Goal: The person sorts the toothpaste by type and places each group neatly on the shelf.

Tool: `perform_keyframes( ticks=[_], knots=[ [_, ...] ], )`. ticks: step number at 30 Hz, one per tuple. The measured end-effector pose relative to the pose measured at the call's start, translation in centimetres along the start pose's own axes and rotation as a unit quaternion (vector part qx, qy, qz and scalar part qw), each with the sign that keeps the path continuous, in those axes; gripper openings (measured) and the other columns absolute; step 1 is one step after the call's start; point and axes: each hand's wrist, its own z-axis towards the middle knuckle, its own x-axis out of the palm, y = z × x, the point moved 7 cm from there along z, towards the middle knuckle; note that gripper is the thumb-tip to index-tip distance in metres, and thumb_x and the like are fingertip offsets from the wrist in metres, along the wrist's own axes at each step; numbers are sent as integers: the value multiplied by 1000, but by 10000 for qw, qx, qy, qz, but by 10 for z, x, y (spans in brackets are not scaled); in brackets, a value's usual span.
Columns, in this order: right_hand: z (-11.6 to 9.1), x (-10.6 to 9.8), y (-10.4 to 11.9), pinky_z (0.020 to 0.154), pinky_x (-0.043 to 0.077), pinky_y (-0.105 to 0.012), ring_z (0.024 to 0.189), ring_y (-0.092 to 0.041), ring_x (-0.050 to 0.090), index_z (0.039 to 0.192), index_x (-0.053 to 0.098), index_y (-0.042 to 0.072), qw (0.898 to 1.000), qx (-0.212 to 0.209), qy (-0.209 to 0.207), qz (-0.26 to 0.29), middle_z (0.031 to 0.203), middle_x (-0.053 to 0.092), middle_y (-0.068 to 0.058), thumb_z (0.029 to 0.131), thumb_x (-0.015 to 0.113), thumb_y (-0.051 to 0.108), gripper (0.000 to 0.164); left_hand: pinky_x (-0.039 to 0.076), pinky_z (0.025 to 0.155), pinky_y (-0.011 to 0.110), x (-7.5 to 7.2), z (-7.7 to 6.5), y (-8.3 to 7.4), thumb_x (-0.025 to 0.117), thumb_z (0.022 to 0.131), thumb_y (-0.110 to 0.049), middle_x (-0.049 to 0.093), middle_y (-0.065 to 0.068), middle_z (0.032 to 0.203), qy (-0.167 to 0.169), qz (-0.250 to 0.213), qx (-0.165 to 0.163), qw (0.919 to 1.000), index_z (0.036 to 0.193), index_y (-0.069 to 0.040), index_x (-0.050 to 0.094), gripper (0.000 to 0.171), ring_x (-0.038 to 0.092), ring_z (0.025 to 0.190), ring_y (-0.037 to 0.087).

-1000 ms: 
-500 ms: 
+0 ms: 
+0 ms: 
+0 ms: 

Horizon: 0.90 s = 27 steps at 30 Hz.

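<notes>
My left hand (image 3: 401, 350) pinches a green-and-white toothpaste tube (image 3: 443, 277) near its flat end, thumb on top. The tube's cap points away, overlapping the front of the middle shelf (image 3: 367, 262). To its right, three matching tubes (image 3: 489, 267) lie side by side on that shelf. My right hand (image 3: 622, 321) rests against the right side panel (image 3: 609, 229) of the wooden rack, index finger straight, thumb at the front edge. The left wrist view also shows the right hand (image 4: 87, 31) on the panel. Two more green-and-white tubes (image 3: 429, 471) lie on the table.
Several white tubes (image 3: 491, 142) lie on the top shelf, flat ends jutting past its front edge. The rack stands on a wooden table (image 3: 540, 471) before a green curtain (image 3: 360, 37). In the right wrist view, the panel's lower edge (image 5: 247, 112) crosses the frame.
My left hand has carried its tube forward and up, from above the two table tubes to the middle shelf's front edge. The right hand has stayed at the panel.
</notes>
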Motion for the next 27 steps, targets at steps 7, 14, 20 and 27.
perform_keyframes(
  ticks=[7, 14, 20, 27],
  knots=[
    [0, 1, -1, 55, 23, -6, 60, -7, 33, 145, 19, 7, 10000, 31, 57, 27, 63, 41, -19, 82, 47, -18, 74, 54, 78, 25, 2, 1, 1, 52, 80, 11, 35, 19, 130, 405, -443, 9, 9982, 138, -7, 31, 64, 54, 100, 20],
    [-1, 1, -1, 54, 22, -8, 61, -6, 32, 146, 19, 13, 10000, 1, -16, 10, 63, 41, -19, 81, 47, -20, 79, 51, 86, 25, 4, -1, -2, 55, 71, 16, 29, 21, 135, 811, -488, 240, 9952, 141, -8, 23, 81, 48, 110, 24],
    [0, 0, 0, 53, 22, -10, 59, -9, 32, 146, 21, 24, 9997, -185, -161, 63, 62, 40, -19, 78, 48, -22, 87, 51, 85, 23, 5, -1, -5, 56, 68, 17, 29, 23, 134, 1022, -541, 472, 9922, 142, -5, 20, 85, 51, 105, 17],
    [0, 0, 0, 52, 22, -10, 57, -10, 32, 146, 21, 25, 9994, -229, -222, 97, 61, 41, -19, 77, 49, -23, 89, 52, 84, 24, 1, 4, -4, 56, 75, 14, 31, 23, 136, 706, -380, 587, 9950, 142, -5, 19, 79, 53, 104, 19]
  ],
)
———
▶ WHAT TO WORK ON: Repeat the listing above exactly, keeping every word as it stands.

▶ THE ANSWER:
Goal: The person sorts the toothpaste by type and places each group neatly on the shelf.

Tool: `perform_keyframes( ticks=[_], knots=[ [_, ...] ], )`. ticks: step number at 30 Hz, one per tuple. The measured end-effector pose relative to the pose measured at the call's start, translation in centimetres along the start pose's own axes and rotation as a unit quaternion (vector part qx, qy, qz and scalar part qw), each with the sign that keeps the path continuous, in those axes; gripper openings (measured) and the other columns absolute; step 1 is one step after the call's start; point and axes: each hand's wrist, its own z-axis towards the middle knuckle, its own x-axis out of the palm, y = z × x, the point moved 7 cm from there along z, towards the middle knuckle; note that gripper is the thumb-tip to index-tip distance in metres, and thumb_x and the like are fingertip offsets from the wrist in metres, along the wrist's own axes at each step; numbers are sent as integers: the value multiplied by 1000, but by 10000 for qw, qx, qy, qz, but by 10 for z, x, y (spans in brackets are not scaled); in brackets, a value's usual span.
Columns, in this order: right_hand: z (-11.6 to 9.1), x (-10.6 to 9.8), y (-10.4 to 11.9), pinky_z (0.020 to 0.154), pinky_x (-0.043 to 0.077), pinky_y (-0.105 to 0.012), ring_z (0.024 to 0.189), ring_y (-0.092 to 0.041), ring_x (-0.050 to 0.090), index_z (0.039 to 0.192), index_x (-0.053 to 0.098), index_y (-0.042 to 0.072), qw (0.898 to 1.000), qx (-0.212 to 0.209), qy (-0.209 to 0.207), qz (-0.26 to 0.29), middle_z (0.031 to 0.203), middle_x (-0.053 to 0.092), middle_y (-0.068 to 0.058), thumb_z (0.029 to 0.131), thumb_x (-0.015 to 0.113), thumb_y (-0.051 to 0.108), gripper (0.000 to 0.164); left_hand: pinky_x (-0.039 to 0.076), pinky_z (0.025 to 0.155), pinky_y (-0.011 to 0.110), x (-7.5 to 7.2), z (-7.7 to 6.5), y (-8.3 to 7.4), thumb_x (-0.025 to 0.117), thumb_z (0.022 to 0.131), thumb_y (-0.110 to 0.049), middle_x (-0.049 to 0.093), middle_y (-0.065 to 0.068), middle_z (0.032 to 0.203), qy (-0.167 to 0.169), qz (-0.250 to 0.213), qx (-0.165 to 0.163), qw (0.919 to 1.000), index_z (0.036 to 0.193), index_y (-0.069 to 0.040), index_x (-0.050 to 0.094), gripper (0.000 to 0.171), ring_x (-0.038 to 0.092), ring_z (0.025 to 0.190), ring_y (-0.037 to 0.087).

-1000 ms: 
-500 ms: 
+0 ms: 
+0 ms: 
+0 ms: 

Horizon: 0.90 s = 27 steps at 30 Hz.

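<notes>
My left hand (image 3: 401, 350) pinches a green-and-white toothpaste tube (image 3: 443, 277) near its flat end, thumb on top. The tube's cap points away, overlapping the front of the middle shelf (image 3: 367, 262). To its right, three matching tubes (image 3: 489, 267) lie side by side on that shelf. My right hand (image 3: 622, 321) rests against the right side panel (image 3: 609, 229) of the wooden rack, index finger straight, thumb at the front edge. The left wrist view also shows the right hand (image 4: 87, 31) on the panel. Two more green-and-white tubes (image 3: 429, 471) lie on the table.
Several white tubes (image 3: 491, 142) lie on the top shelf, flat ends jutting past its front edge. The rack stands on a wooden table (image 3: 540, 471) before a green curtain (image 3: 360, 37). In the right wrist view, the panel's lower edge (image 5: 247, 112) crosses the frame.
My left hand has carried its tube forward and up, from above the two table tubes to the middle shelf's front edge. The right hand has stayed at the panel.
</notes>
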Motion for the next 27 steps, targets at steps 7, 14, 20 and 27.
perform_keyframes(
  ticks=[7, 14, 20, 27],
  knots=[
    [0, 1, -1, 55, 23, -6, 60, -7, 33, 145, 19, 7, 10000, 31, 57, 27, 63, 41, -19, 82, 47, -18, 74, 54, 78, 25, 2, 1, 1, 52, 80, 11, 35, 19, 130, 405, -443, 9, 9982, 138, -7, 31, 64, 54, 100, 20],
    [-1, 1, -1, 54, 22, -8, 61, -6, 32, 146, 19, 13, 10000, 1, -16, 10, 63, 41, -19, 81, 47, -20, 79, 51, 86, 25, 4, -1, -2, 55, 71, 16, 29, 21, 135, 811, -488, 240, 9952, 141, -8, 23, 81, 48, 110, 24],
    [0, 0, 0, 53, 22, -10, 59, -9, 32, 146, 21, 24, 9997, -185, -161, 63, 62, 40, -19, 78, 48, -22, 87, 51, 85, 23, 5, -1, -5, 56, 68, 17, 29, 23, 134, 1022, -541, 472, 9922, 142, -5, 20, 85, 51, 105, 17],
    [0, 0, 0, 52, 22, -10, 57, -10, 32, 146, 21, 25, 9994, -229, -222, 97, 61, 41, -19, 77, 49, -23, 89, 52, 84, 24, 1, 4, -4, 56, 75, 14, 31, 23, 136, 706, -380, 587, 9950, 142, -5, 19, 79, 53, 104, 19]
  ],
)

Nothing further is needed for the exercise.